• WORK TASK
Please return the listing below exactly, without any of its pictures.

☆ ☆ ☆ ☆ ☆

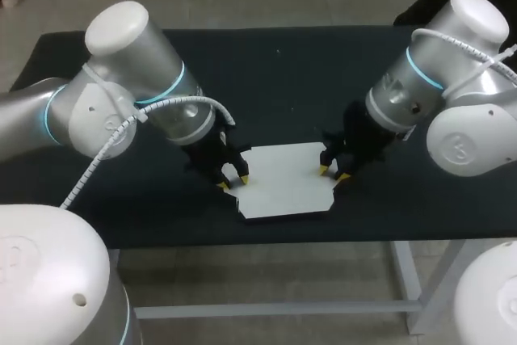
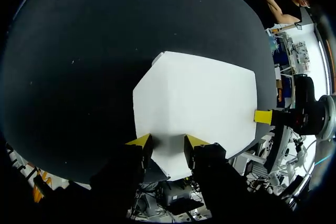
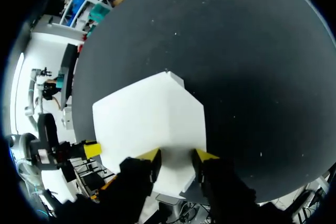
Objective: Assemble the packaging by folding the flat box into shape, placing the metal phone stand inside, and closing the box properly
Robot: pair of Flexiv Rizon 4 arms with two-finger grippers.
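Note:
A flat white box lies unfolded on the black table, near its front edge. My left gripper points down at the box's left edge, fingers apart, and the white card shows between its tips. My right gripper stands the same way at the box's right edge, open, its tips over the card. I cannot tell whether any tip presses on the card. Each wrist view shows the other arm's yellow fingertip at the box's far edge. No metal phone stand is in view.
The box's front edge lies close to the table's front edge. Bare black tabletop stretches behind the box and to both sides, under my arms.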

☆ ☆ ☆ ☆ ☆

• REPLY
Objective: Assemble the packaging by folding the flat box into shape, placing the metal phone stand inside, and closing the box properly
Robot: pair of Flexiv Rizon 4 arms with two-finger grippers.
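Note:
A flat white box lies unfolded on the black table, near its front edge. My left gripper points down at the box's left edge, fingers apart, and the white card shows between its tips. My right gripper stands the same way at the box's right edge, open, its tips over the card. I cannot tell whether any tip presses on the card. Each wrist view shows the other arm's yellow fingertip at the box's far edge. No metal phone stand is in view.
The box's front edge lies close to the table's front edge. Bare black tabletop stretches behind the box and to both sides, under my arms.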

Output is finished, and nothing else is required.